### YOUR ASSIGNMENT
Your task is to show every line in the listing below that includes "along".
+===+
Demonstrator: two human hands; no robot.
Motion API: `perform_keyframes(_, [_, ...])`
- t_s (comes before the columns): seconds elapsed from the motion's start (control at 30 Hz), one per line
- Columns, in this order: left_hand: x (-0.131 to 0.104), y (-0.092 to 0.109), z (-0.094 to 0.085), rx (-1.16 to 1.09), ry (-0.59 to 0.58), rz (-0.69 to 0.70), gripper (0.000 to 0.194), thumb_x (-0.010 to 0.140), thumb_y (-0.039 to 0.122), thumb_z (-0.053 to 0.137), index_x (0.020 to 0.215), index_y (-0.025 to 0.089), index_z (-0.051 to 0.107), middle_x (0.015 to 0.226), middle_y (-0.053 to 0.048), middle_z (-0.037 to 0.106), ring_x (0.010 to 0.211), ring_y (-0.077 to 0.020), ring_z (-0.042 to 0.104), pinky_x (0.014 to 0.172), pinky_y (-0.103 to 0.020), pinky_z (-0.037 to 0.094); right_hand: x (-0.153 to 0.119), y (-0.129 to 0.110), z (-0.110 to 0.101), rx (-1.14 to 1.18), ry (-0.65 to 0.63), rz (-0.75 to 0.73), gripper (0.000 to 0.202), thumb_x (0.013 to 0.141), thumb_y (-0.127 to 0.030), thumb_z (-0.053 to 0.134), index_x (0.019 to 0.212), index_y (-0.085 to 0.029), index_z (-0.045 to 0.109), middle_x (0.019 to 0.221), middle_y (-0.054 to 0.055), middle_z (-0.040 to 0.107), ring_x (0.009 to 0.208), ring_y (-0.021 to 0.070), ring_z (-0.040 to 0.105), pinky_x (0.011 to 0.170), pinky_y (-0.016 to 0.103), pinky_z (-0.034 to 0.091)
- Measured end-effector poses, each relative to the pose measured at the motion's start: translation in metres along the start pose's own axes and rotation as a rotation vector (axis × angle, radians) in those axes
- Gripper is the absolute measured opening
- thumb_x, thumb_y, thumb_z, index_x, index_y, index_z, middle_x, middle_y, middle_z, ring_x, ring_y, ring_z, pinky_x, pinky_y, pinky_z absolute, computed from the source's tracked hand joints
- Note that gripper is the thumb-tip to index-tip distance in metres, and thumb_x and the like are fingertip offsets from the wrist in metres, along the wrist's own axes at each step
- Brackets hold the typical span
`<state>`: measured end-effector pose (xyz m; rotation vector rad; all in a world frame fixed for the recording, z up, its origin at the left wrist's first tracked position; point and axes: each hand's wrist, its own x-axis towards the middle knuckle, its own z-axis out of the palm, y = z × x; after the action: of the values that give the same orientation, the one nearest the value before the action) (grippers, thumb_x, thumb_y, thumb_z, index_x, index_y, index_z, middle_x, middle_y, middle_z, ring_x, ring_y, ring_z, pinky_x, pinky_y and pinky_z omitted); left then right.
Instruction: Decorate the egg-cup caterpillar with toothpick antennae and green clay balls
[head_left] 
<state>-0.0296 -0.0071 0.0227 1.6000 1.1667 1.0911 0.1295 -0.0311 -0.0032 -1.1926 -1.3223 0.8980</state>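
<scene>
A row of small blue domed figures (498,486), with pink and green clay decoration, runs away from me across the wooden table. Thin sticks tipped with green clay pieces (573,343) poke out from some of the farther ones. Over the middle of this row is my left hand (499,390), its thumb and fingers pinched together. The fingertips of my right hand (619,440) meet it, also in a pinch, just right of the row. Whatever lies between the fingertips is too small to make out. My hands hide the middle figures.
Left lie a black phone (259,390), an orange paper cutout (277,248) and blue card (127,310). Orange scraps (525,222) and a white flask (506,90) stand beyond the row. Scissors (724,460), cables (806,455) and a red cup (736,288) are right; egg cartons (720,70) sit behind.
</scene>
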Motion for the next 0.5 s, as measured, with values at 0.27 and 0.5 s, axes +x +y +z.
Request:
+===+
### SOLUTION
- Measured end-effector poses, each relative to the pose measured at the motion's start: translation in metres along the start pose's own axes and rotation as a rotation vector (axis × angle, radians) in those axes
- Note that gripper is the thumb-tip to index-tip distance in metres, and thumb_x and the like are fingertip offsets from the wrist in metres, along the wrist's own axes at each step

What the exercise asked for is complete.